■ **Description of the task**:
Nothing but an exact copy of the data should be output.

■ **Given material**:
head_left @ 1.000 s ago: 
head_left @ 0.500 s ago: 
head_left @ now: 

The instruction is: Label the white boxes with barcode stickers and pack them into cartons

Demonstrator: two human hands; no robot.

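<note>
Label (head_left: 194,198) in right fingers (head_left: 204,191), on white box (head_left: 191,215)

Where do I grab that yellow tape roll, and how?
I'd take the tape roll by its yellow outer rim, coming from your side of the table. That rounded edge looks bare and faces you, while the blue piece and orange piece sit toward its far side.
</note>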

■ **Output of the task**:
head_left @ 1.000 s ago: 
head_left @ 0.500 s ago: 
head_left @ now: 

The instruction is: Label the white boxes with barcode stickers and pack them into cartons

Demonstrator: two human hands; no robot.

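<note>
Label (head_left: 194,198) in right fingers (head_left: 204,191), on white box (head_left: 191,215)

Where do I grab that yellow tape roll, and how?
I'd take the tape roll by its yellow outer rim, coming from your side of the table. That rounded edge looks bare and faces you, while the blue piece and orange piece sit toward its far side.
</note>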

Nothing remains to be added to the output.